Print files & sizing

How to Prepare Print Files for Common Frame Sizes (8×10, 11×14, 16×20 & More)

Prep files that drop straight into the frames buyers actually own. Here's the ratio and exact 300 DPI pixel target for each popular size, and how to hit them.

Key takeaways
  • Each frame size belongs to a ratio: 8×10 and 16×20 are 4:5; 11×14 is its own 11:14; 18×24 is 3:4.
  • Prep by ratio, not by size — one 4:5 file covers 4×5, 8×10 and 16×20.
  • Pixel target = inches × 300: 8×10 → 2400×3000, 16×20 → 4800×6000, 18×24 → 5400×7200.
  • Always start from the highest-resolution original and crop down; never enlarge a small file to fit.

Preparing print files is two decisions: the right ratio for the frame, and enough pixels for 300 DPI. Here's exactly what each popular frame size needs, and the fastest way to hit it.

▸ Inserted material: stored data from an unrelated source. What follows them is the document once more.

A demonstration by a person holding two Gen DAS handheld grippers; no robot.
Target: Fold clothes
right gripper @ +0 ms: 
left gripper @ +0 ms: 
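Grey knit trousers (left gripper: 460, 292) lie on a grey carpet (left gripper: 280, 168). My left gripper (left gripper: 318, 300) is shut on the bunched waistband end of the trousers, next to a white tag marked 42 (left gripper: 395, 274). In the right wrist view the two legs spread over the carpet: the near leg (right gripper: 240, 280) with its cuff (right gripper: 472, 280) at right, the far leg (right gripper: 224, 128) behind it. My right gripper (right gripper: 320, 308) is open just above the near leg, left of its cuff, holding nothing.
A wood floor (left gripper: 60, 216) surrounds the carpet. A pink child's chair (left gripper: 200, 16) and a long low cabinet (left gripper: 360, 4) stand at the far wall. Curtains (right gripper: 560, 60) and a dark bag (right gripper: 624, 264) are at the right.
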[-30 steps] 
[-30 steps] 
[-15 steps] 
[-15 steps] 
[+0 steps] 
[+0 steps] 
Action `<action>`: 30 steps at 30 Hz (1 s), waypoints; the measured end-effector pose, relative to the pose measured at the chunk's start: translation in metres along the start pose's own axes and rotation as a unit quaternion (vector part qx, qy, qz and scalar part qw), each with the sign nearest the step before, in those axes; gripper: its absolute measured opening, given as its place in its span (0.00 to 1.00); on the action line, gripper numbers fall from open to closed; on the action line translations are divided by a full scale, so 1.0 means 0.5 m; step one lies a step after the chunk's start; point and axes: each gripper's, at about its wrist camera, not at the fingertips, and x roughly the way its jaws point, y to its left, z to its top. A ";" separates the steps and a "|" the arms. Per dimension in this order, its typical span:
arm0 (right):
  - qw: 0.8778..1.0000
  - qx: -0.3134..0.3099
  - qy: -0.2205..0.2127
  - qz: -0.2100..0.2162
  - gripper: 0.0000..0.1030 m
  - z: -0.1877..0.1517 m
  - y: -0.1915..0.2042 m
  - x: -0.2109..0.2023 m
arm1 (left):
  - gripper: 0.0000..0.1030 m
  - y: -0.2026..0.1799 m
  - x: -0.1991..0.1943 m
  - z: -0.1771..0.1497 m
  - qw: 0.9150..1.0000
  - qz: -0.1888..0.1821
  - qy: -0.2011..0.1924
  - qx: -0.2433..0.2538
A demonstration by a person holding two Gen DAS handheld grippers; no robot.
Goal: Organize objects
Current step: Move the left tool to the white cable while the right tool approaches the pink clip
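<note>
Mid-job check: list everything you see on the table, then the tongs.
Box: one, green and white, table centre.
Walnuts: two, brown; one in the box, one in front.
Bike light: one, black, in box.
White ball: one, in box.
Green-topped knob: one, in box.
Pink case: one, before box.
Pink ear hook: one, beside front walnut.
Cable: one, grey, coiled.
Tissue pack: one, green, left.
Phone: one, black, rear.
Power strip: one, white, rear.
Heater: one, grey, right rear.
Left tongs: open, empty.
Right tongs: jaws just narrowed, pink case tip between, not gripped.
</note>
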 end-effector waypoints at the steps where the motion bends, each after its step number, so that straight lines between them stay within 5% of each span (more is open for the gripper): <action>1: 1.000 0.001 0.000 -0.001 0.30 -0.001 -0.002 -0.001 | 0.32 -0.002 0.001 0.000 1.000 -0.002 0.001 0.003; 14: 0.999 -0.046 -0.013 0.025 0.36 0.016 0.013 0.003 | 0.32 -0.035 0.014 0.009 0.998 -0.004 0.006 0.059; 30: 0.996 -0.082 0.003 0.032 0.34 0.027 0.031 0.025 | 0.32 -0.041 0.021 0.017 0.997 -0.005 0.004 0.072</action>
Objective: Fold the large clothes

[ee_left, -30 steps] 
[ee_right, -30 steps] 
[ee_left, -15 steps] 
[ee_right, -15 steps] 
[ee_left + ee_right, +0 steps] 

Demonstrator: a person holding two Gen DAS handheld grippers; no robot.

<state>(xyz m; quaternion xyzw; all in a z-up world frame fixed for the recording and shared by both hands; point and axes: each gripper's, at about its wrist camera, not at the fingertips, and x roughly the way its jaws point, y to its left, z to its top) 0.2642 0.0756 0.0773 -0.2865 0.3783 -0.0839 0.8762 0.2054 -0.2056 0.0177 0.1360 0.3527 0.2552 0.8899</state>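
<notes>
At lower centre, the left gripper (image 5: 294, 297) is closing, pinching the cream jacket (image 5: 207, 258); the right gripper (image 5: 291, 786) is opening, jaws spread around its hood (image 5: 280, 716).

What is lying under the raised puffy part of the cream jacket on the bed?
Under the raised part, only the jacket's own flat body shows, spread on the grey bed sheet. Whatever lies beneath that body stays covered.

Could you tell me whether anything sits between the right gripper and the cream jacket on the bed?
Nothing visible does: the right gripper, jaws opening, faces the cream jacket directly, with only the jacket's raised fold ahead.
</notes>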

The common frames, by ratio and pixels

Frame sizeRatioPixels @ 300 DPISame-ratio sizes
8×104:52400×30004×5, 16×20
11×1411:143300×4200(its own shape)
16×204:54800×60004×5, 8×10
18×243:45400×72006×8, 9×12, 12×16
24×362:37200×108004×6, 8×12, 12×18
A4ISO A2480×3508A5, A3, A2, A1

Step 1 — Group frames into ratios

Don't prep 8×10 and 16×20 separately — they're both 4:5, so one file covers both. Map every frame you want to serve to its ratio and you'll find you need just a handful of files.

Step 2 — Size the file for the largest frame in the ratio

Prepare each ratio at the pixel count of its biggest size. A 4:5 master at 4800×6000 (16×20) also prints a crisp 8×10 and 4×5 when scaled down. Downscaling keeps detail; upscaling invents it and looks soft.

Step 3 — Crop, don't stretch

Fit the image to the ratio by cropping to the frame's shape, never by squishing. Keep the important part of the art inside a central safe zone so no crop cuts it off.

Step 4 — Write 300 DPI into the file

Set the density metadata to 300 DPI so print shops read the right size. Many design tools (Canva PNGs especially) leave files at 96 DPI, which is the top cause of "why did it print small?"

Do all of it in one pass

Drop your original into the free Ratio-Pack Generator and it crops to every ratio above and writes true 300 DPI into each file — so all your common frame sizes are prepared in a single download.

Ratio-Pack Generator

Turn one image into every print ratio buyers ask for — 300 DPI, cropped in your browser. Free, instant, nothing uploads.

Open the tool →
Questions

Quick answers.

What pixel size do I need for an 8×10 print?

8×10 inches at 300 DPI is 2400×3000 pixels. That same 4:5 file also prints 4×5 and 16×20, since they share the ratio — size the file for 16×20 (4800×6000) and it scales down cleanly.

How do I prepare a file for an 11×14 frame?

11×14 is its own ratio (11:14), so it needs its own file at 3300×4200 pixels for 300 DPI. An 8×10 (4:5) file won't fit an 11×14 frame without borders or cropping.

Should I make a separate file for every frame size?

No — prepare one file per ratio. 8×10 and 16×20 are both 4:5 and print from one file; 18×24 is 3:4; 24×36 is 2:3. Grouping by ratio means a few files cover every frame.

Can I enlarge a small image to fit a big frame?

It's risky. Enlarging adds pixels the image never had, so large prints look soft. Always start from the highest-resolution original and crop down to each size instead of scaling a small file up.

Why does my file print smaller than expected?

The DPI metadata is probably low (often 96 DPI from a design export). Set it to 300 DPI so the print shop sizes the file correctly, or run it through a tool that writes true 300 DPI density.